Desde que se conocieron hace cinco años, Lorena Aguirre (40) y Walter Farías (26) nunca imaginaron que la vida los expondría a situaciones difíciles, pero sí confiaron siempre en poder tener una casa propia para abrir un merendero para los chicos del barrio y lo lograron el mes pasado.
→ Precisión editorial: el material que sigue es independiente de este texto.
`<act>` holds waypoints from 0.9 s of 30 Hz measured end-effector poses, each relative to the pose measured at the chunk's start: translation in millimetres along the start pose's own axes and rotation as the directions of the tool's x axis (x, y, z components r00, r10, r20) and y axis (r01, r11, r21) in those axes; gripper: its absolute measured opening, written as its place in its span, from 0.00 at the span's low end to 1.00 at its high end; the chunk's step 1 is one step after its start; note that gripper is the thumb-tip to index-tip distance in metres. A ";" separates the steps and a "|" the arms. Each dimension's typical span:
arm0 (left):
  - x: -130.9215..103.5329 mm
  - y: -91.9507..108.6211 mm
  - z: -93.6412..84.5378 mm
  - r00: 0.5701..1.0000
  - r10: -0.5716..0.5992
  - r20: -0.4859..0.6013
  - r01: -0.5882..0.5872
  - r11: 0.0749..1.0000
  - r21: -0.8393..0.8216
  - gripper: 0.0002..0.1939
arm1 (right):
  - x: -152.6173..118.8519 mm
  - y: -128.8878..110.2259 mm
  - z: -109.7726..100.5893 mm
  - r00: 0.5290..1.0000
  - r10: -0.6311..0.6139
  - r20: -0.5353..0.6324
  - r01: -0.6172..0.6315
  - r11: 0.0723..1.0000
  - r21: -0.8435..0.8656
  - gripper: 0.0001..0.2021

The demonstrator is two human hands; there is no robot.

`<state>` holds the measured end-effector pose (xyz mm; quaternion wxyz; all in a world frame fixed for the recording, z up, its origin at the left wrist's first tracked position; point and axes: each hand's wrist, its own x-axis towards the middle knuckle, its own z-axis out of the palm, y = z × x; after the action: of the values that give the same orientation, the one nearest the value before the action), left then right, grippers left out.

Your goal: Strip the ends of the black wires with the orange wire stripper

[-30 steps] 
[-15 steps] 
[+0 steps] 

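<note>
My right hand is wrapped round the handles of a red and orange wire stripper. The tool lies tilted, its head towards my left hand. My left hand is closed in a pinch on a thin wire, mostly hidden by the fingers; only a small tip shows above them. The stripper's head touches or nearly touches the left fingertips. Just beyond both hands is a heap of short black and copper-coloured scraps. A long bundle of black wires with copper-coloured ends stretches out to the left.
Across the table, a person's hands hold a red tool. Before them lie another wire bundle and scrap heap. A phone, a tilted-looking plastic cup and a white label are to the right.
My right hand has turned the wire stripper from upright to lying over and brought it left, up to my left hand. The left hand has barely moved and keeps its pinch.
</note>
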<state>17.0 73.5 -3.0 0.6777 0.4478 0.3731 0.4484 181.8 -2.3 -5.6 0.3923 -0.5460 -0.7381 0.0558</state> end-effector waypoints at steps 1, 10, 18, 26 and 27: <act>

“Desde que conozco a mi marido que siempre me decía que quería poner un lugar para brindar la copa de leche ya que él ha vivido en la calle desde sus 11 años”, contó Lorena sobre su pareja que fue quien la incentivó para poder hacer realidad el merendero “Corazones contentos” ubicado en Conesa 675, Centenario, entre París y Amberes. Abre los lunes, miércoles y viernes a las 17.30 y ya asisten a más de 20 chicos que van a un taller de manualidades que dictan los lunes y a tomar la copa de leche.

Pero este proyecto lo están llevando a cabo con mucho esfuerzo ya que la pareja tiene una nena de 3 años con problemas de salud y Walter sólo puede trabajar cuando no llueve.

“Sabemos que tenemos muchas necesidades, pero rescatamos de este espacio solidario la cantidad de personas de buen corazón que hemos conocido y nos ayudan a seguir adelante”, dijo Lorena, quien además resaltó que el merendero “les cambió la vida”.

“A mi me hizo mejor persona. Con mi marido nos miramos cada noche, al concluir la jornada y decimos que gracias a este gesto logramos ganarle al hambre un día más”, detalló.

El espacio necesita alimentos, mesas, sillas, juegos y materiales para el taller de manualidades. Todo lo que se pueda aportar será muy bien recibido por esta pareja que sigue apostando a la ayuda solidaria.